The required result is the exact run of lines beginning at the one containing "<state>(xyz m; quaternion" and ending at the last line of the entries.

# # # #

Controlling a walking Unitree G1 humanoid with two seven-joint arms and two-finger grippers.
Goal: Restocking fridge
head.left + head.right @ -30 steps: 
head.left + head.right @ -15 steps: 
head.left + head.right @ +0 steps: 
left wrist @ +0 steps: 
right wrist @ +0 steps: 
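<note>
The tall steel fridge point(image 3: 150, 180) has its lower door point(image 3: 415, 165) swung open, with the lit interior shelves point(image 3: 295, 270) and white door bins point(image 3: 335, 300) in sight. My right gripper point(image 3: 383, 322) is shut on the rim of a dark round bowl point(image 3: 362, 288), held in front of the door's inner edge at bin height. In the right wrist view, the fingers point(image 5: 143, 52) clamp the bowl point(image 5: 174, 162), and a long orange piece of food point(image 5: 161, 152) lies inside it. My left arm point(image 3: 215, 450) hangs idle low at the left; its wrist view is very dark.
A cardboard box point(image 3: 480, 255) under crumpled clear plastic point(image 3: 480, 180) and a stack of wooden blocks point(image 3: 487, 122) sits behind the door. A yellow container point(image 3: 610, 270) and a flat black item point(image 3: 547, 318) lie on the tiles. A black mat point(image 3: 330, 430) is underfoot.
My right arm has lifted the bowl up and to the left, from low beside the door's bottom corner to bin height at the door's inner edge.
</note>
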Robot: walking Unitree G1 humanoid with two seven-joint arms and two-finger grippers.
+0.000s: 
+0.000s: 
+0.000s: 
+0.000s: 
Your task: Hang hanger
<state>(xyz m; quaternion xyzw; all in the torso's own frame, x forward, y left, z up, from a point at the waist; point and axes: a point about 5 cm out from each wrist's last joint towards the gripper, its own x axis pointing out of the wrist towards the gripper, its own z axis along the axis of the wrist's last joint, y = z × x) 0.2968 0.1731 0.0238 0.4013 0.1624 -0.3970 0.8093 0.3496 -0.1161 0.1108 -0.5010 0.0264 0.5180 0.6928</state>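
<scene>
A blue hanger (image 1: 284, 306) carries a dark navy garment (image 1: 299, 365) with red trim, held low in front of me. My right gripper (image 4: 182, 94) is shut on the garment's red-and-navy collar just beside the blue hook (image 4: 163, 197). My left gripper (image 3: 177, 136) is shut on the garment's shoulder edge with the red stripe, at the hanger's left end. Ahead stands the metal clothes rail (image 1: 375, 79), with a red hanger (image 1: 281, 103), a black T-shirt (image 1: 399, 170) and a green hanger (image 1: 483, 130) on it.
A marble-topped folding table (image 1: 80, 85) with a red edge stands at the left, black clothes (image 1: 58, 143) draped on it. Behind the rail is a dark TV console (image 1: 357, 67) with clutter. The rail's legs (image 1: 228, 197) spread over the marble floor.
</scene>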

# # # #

# Answer space
<state>(xyz m; quaternion xyzw; all in the torso's own frame, x forward, y left, z up, from a point at the waist; point and axes: a point about 5 cm out from each wrist's last joint towards the gripper, its own x axis pointing out of the wrist towards the gripper, its own z axis along the axis of the wrist's last joint, y = z × x) 0.2968 0.1731 0.0238 0.4013 0.1624 -0.3970 0.8093 0.3496 -0.1161 0.1108 -0.5010 0.0264 0.5180 0.6928</state>
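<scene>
A blue hanger (image 1: 284, 306) carries a dark navy garment (image 1: 299, 365) with red trim, held low in front of me. My right gripper (image 4: 182, 94) is shut on the garment's red-and-navy collar just beside the blue hook (image 4: 163, 197). My left gripper (image 3: 177, 136) is shut on the garment's shoulder edge with the red stripe, at the hanger's left end. Ahead stands the metal clothes rail (image 1: 375, 79), with a red hanger (image 1: 281, 103), a black T-shirt (image 1: 399, 170) and a green hanger (image 1: 483, 130) on it.
A marble-topped folding table (image 1: 80, 85) with a red edge stands at the left, black clothes (image 1: 58, 143) draped on it. Behind the rail is a dark TV console (image 1: 357, 67) with clutter. The rail's legs (image 1: 228, 197) spread over the marble floor.
</scene>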

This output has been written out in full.